En liant l’histoire d’une dynastie familiale canadienne à la destruction des forêts primaires au XXe siècle, Michael Christie signe une fresque magistrale et addictive. Un des livres majeurs de la rentrée littéraire.
On peut reconstituer facilement la vie d’un arbre. En regardant ses cernes circulaires on connait son âge, les années de sécheresse, de pluie, les maladies. Une condition cependant : il faut que cet arbre soit mort et son tronc coupé.
« Le bois, c’est du temps capturé. Une carte. Une mémoire cellulaire. Une archive ».
Est-il aussi aisé de connaître la vie d’un homme? Existe-t-il une carte de son existence ? Plus que des cercles concentriques Michael Christie superpose des strates évènementielles pour raconter une dynastie, celle des Greenwood, bâtie sur la destruction des forêts canadiennes : une vertigineuse ascension sociale édifiée sur une vertigineuse destruction de la nature.
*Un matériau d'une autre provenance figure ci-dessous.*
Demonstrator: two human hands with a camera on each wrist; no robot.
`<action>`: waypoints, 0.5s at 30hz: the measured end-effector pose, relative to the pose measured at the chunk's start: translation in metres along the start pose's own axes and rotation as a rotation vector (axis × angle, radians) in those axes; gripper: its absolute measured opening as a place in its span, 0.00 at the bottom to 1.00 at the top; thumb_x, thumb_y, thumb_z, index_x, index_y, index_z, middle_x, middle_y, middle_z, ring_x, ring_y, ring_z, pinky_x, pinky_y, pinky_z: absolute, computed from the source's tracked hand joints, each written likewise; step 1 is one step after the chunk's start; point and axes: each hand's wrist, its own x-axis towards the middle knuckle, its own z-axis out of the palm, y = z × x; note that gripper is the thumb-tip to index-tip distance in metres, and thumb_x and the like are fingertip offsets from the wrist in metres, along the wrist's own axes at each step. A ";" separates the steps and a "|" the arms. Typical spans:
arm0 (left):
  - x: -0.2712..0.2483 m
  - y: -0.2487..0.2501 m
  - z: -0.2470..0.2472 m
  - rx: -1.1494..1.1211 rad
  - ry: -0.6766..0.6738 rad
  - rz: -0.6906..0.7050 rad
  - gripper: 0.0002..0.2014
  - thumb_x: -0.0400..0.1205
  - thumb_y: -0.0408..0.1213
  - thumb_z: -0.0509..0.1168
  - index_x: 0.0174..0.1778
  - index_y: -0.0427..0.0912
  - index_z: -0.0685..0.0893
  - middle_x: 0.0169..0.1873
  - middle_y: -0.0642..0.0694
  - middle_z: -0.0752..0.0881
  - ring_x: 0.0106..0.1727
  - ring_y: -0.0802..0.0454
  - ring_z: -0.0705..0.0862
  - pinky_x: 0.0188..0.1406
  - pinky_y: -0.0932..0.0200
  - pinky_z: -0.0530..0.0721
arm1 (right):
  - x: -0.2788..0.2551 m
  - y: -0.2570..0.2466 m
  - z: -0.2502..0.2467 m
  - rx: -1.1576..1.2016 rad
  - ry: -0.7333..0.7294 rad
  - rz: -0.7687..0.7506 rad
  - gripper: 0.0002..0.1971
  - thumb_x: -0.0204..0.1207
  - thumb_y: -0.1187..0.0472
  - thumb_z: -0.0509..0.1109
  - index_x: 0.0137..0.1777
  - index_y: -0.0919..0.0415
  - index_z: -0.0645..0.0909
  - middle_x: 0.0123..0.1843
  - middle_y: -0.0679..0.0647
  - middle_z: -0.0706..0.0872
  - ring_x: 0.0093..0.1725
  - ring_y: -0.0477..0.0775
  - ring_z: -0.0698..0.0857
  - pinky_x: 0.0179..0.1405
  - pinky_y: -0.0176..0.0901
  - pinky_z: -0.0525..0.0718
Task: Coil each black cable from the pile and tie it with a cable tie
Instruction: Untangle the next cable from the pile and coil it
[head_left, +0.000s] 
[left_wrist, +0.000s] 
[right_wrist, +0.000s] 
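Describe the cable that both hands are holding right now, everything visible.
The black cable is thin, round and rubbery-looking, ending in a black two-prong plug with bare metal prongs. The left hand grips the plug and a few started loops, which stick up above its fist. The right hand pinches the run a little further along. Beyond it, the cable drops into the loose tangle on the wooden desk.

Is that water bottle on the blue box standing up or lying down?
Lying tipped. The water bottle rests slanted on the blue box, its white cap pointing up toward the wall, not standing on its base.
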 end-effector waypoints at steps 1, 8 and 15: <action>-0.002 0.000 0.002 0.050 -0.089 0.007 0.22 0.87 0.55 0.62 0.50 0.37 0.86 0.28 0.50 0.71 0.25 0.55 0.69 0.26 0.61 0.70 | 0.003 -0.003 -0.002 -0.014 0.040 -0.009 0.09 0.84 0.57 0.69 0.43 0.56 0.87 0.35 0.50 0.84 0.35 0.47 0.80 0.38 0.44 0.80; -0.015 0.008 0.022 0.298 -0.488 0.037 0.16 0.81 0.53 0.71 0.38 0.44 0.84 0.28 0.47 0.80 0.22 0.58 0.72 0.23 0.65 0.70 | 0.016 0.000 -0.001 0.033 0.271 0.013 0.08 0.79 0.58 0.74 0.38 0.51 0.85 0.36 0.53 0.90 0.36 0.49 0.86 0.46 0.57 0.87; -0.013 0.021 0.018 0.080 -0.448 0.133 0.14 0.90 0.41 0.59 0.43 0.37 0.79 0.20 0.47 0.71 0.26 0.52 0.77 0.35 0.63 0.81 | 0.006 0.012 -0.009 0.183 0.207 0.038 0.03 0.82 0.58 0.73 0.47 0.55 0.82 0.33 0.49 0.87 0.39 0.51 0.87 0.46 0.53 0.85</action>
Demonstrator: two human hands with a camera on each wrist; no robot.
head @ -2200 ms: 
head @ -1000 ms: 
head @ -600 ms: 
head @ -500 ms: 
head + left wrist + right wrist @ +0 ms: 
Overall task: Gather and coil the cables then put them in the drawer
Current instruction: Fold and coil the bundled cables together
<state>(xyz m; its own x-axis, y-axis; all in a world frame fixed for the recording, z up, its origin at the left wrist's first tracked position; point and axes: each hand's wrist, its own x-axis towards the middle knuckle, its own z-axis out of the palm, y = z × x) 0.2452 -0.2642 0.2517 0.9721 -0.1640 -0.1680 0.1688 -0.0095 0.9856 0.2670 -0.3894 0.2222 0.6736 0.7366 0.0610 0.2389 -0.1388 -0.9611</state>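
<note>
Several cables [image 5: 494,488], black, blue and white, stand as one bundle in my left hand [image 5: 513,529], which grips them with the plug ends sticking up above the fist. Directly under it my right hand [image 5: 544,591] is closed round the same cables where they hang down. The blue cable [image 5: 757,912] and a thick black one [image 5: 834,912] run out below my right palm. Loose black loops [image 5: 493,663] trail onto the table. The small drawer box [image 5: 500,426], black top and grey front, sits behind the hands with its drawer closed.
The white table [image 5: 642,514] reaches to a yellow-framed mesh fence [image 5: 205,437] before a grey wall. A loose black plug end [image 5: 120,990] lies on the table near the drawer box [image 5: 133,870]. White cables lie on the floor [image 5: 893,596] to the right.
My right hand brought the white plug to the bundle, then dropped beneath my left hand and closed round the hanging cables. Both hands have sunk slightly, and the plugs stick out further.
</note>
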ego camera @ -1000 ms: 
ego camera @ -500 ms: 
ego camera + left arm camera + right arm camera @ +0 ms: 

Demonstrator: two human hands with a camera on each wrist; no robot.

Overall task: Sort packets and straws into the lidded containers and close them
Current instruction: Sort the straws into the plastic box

Avec une fluidité exceptionnelle il nous dit d’abord la dernière épaisseur, celle de 2038 et il descend au plus bas de la pile : 2008, 1974, 1934, 1908 et lorsque le fond est atteint nous fait remonter comme un plongeur en apnée, seuil par seuil avec de nouvelles révélations à chaque étape. Cette maestria narrative ne serait rien pourtant sans un récit haletant qu’animent des personnages inoubliables.
Sur près de six cents pages, Michael Christie, auteur canadien dont c’est le premier roman traduit en France, décrit le destin de cette famille au cours de l’évolution économique d’un siècle marqué par la grande Dépression, les épisodes climatiques du Dust Bowl et le Grand Dépérissement à venir.
« Frères » adoptés, enfant abandonné et recueilli, misère de la campagne et richesse extrême des industriels pilleurs de richesses naturelles, il y a du Dickens dans la prose de l’écrivain, mais son roman du XXe siècle, écrit au XXIe, ne peut omettre la nature omniprésente qui remplace les descriptions industrielles de l’écrivain anglais. On peut donc donc reconstituer la vie d’un homme, mais encore faut-il de l’écrit, du papier et c’est un livre, une confession écrite qui trace le fil conducteur du récit. Un livre fait de bois, de ce bois qui nous accompagne tout au long de nos existences.
« Moi je rêve surtout d’arbres. Des arbres que j’ai connus. D’autres que je ne connais pas encore. Parfois ils me viennent en aide, parfois ils retombent dessus. Parfois je les plante. Parfois je les coupe. Mais toujours ils sont là. Je crois que si on m’ouvrait la tête, on trouverait un gros ballot de racines toutes emmêlées ».
Cet entrelacement de nos existences parallèles nous rappelle des thèmes abordés dans le fameux Arbre-Monde de Richard Powers, mais Christie par sa dimension romanesque exceptionnelle rend la connivence beaucoup plus simple et proche. C’est ainsi que les arbres au moment de disparaitre diffusent leurs dernières forces à leurs congénères par leurs racines. En est-il de même pour les femmes et les hommes Greenwood ? Les forêts sont pour eux sources de profit, de travail manuel, de mode de vie, d’études universitaires, de refuge affectif, mais aussi de rancoeurs et de haines, de secrets et de trahisons. Leurs racines ne diffusent pas que la vie.
« Que sont les familles, sinon des fictions ? Des histoires qu’on raconte sur certaines personnes pour certaines raisons ? Comme toutes les histoires, les familles ne naissent pas, elles sont inventées, bricolées avec de l’amour et des mensonges et rien d’autre »
Le style et la traduction sont remarquables. Loin d’un discours narratif purement évènementiel, l’auteur raconte avec un égal talent la levée du jour sur la canopée d’une forêt de pins d’Oregon comme le bouge d’un établissement à opium. On aime Everett, Temple, Jacinda. On déteste Harris, Holtcorp, mais on n’est pas prêt d’oublier ces personnages tant leurs descriptions, leurs comportements nous ramènent aux fondements de la nature humaine. Récit historique, conte philosophique, plaidoyer écologique, réflexion politique, road movie ferroviaire, ce texte aux rebondissements incessants, est tout cela, mais il est avant tout une formidable histoire que l’on ne quitte pas, un bonheur de lecture comme on en fait peu. En fait c’est tout simplement un roman. Un des romans phares de cette rentrée littéraire.